Sarah L Dixon lived up to her soubriquet, performing a handful of poems herself, one about frozen peas, and introducing the poets by name only, allowing the poets to reveal themselves in performance.
Ruth Stacey’s poems were layered, begging to be read again, the raw eroticism of her bear poem hidden by a fairytale like veneer.
Laura Yates’ past has involved supporting the poetry of others, now she is evolving into a fine performer herself having assimilated what works and what doesn’t from others. She recited just two pieces, the second, a tour de force about Birmingham which left us wanting so much more.
Sarah James is an accomplished published poet whose hallmark is economic language, beautifully crafted, skills apparent in her pieces about the weather and cafes.
Closing the first half was Bobby Parker, a poet rightly making waves on the circuit.
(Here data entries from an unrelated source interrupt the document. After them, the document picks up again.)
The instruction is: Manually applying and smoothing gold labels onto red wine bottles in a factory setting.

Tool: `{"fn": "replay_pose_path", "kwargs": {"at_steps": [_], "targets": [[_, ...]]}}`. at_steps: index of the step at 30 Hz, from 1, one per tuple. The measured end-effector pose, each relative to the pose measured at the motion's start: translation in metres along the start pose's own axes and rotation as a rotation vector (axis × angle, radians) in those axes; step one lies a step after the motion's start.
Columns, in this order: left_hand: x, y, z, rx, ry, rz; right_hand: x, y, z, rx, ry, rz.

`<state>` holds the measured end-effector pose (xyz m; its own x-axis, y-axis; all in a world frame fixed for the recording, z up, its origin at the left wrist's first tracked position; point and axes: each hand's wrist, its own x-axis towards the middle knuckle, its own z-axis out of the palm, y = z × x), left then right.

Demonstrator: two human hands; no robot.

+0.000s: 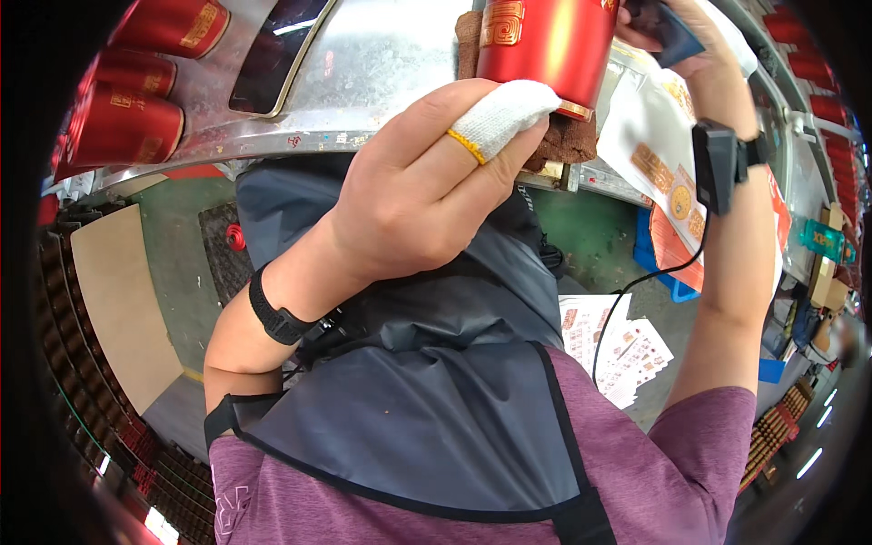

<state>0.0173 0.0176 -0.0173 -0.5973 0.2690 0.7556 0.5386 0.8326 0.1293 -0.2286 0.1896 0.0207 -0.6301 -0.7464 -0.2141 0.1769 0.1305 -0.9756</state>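
Resting at the near end of a red can, the left hand has curled fingers and a white finger cover, perhaps worn to spare the shiny surface; whether it firmly grips the can cannot be told. The right hand is closed around a dark blue flat piece beside the can. A brown cloth lies beneath, likely as padding. The can sits just beyond the left hand, to the left of the right one.

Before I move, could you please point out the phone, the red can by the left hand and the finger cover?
Phone (pixel 279 57), head view: middle of its screen.
Red can (pixel 549 53), head view: its shiny side.
Finger cover (pixel 503 118), head view: its white cloth.
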Motion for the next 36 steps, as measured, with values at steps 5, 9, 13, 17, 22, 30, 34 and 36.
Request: {"fn": "replay_pose_path", "kwargs": {"at_steps": [5,9,13,17,22,30,34,36], "targets": [[0.003,-0.001,0.001,-0.036,-0.004,0.009,0.004,0.029,-0.013,0.163,0.106,0.071],[0.002,-0.002,-0.002,-0.008,-0.021,0.013,-0.005,-0.016,0.039,-0.302,0.273,-0.022],[0.006,-0.004,-0.001,0.017,-0.019,0.058,-0.012,-0.041,0.049,-0.518,0.100,-0.342],[-0.004,-0.008,0.003,-0.018,0.042,-0.018,-0.020,-0.031,0.054,-0.497,0.366,0.099],[-0.009,-0.009,0.002,-0.056,0.054,-0.065,-0.023,-0.028,0.049,-0.335,0.316,0.072],[0.000,-0.004,0.003,-0.056,0.020,-0.010,-0.039,-0.033,0.079,-0.227,0.278,-0.125],[0.004,-0.001,-0.001,0.013,-0.024,0.016,-0.019,-0.028,0.064,-0.363,0.120,-0.296],[0.000,-0.003,0.000,0.009,-0.021,0.010,-0.010,-0.021,0.049,-0.422,0.112,-0.337]]}}
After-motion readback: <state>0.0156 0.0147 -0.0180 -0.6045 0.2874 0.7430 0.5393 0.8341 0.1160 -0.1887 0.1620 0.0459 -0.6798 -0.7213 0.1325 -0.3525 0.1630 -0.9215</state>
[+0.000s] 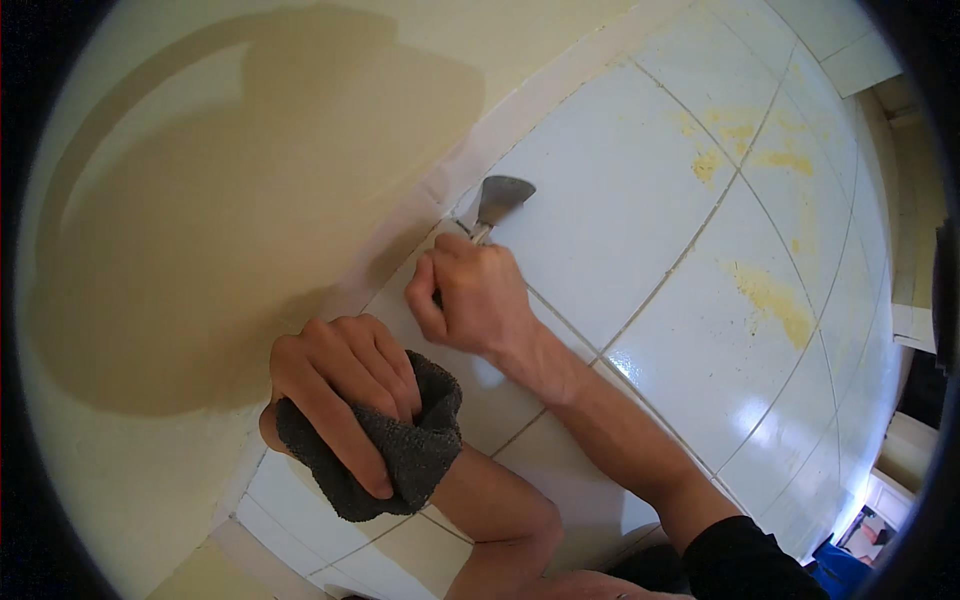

His journeys into the dark side are in the traditions of Hunter S Thompson and Lou Reed with “Heroin Lullaby” his defining piece.
Opening the second half was Smooth FM Drive Time DJ Charlie Jordan, whose effortless poise is honed from years of effort and whose relationship poetry tugs at the heart.
Ian Bowkett is a young man with astounding talent, delivering witty, funny, sophisticated verse at jackhammer speed, sometimes whilst he completes a Rubic cube simultaneously!
Jenny Hope oozes bohemian allure and razor sharp lines, her Jalfrezi was tangy, her Merchant House a beautiful edifice.
Ddotti Bluebell performs from the heart, her authentic tales of Afro-Caribbean life wry, touching and joyful.
Boxer and poet Matt Man Windle closed the evening looking as physically lean as I have ever seen him, as was his poetry, sinewy, angular and effective, a knock-out.
Oh, and I did a slot too.
The entire evening was an unqualified success whose diversity of performer and performance was pretty much perfect, there was something for everyone, and an event certainly worth repeating.